The book, designed for law and history students as well as the general public, explores the idea of race as a caste in American society, borrowing from studies of the caste system on the Indian subcontinent.

“The notion of caste is the idea of being hermetically sealed in some way, the idea that caste and race are immutable. Blacks sealed in different categories,” Cottrol says. “Today I think we’re in something of a flux; it’s unclear. There are some people with blond hair and blue eyes who still have ‘Negro’ written on their birth certificate.”
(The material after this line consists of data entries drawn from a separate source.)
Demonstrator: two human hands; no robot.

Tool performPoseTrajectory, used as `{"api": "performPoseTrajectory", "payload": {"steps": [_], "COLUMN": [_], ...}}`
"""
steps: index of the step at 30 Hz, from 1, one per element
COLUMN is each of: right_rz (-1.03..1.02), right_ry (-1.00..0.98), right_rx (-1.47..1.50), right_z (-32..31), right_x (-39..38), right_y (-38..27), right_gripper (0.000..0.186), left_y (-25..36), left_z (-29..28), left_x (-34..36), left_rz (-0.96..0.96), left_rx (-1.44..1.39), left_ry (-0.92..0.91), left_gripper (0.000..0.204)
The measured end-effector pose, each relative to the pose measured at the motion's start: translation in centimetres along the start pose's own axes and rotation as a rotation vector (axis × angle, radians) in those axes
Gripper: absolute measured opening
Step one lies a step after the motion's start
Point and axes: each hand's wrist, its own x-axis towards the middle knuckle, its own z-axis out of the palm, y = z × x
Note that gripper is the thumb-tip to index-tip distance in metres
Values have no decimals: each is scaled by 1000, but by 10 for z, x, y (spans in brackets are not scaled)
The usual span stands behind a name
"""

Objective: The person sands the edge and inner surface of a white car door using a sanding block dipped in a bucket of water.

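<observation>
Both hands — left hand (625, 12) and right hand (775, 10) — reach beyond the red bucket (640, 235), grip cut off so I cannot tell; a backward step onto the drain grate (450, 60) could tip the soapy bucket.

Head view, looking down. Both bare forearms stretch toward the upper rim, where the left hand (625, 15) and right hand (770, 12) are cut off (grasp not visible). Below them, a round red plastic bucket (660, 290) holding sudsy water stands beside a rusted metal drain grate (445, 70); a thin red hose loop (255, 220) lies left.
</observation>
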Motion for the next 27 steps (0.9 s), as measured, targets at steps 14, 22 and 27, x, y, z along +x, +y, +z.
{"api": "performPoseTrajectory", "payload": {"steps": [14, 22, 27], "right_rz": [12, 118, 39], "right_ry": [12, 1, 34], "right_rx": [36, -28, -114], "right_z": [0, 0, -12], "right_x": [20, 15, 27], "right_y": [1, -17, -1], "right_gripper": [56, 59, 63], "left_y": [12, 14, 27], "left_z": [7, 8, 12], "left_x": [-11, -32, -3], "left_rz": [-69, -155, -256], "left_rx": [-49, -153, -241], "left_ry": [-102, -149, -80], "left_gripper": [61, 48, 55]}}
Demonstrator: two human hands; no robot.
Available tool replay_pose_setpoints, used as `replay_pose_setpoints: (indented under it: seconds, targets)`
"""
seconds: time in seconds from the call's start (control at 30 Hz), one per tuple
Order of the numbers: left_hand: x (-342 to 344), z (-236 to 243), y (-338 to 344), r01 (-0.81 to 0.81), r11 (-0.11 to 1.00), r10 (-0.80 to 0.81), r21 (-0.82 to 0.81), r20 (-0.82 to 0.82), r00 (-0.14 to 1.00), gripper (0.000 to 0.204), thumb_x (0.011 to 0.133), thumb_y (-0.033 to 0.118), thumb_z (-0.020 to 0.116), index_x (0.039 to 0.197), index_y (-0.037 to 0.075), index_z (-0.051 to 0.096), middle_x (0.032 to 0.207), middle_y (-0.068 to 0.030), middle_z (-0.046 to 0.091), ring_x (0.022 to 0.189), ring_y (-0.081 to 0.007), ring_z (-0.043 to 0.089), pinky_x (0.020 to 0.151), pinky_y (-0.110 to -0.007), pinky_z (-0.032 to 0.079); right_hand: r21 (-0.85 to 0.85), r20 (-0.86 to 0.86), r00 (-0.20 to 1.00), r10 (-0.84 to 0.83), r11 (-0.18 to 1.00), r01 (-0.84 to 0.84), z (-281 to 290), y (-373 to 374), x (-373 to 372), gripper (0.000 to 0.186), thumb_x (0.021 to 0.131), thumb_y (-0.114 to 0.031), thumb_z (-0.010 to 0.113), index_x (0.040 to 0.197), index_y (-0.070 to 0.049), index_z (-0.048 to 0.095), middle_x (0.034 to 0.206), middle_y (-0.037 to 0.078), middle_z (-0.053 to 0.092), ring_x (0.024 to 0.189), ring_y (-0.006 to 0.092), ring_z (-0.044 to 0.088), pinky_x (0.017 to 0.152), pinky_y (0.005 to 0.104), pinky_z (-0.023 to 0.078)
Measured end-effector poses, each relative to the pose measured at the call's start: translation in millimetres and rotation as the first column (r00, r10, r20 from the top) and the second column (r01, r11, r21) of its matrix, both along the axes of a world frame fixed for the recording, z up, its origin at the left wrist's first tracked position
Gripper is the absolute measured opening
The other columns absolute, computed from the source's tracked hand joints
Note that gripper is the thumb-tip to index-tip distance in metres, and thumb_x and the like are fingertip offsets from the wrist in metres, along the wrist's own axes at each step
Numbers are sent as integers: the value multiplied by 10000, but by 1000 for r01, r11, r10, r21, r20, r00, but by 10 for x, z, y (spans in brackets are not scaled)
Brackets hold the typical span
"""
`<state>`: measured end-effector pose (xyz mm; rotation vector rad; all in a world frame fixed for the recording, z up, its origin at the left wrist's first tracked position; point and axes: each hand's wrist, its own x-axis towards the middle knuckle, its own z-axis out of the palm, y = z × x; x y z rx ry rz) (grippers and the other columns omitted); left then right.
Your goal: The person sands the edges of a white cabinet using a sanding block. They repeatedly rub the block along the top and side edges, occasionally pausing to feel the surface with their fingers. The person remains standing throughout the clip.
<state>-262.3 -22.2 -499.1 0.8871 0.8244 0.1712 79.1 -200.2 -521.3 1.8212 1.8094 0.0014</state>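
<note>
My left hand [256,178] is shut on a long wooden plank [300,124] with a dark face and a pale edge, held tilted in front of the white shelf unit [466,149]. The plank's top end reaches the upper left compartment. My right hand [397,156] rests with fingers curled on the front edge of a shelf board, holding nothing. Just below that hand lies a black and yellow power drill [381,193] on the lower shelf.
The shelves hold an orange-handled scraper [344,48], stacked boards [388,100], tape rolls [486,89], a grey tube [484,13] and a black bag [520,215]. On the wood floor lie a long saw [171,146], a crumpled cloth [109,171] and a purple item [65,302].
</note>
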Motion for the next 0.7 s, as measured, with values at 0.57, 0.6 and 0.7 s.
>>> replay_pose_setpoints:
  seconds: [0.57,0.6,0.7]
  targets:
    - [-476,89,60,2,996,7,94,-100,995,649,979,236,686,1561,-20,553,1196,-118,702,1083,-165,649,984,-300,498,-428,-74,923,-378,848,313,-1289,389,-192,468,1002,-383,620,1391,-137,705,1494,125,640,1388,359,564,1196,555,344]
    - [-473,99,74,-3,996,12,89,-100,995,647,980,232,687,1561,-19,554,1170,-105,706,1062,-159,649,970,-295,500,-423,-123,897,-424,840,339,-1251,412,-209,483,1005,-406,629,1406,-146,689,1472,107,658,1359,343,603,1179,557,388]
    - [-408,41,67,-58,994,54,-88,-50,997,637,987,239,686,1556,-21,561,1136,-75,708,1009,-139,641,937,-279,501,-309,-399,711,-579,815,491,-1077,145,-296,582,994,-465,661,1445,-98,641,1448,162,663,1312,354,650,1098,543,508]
He says it is difficult to gauge the state of race relations in the 21st century because people increasingly identify themselves in biracial categories, something he sees as a change from just 20 years ago.

“We used to adhere to a ‘one-drop’ notion of race,” he says. “It’s more open to debate today.”

Cottrol says he built the book’s foundation on his earlier experiences writing about race struggles in New England. Author of The Afro-Yankees: Providence’s Black Community in the Antebellum Era and From African to Yankee: Narratives of Slavery and Freedom in Antebellum New England, Cottrol said this background proved helpful in writing about racial equality. The 1850 Roberts v. City of Boston case first declared segregated schools constitutional, paving the way for the 1896 Plessy v. Ferguson “separate but equal” ruling that held until 1954. Homer Plessy was only one-eighth black.

The book goes on to give a history of the case and the litigation strategies that brought it into court. Cottrol says the book shows how the law evolves and discusses the different factors involved in such a difficult decision.

Brown v. Board is a tremendously important case, in some ways the most important Supreme Court case ever done,” Cottrol says. “I was trying to look at it really as a case that, in some ways, helped define the nation’s experience with race. That old notion of immutability is still with us.”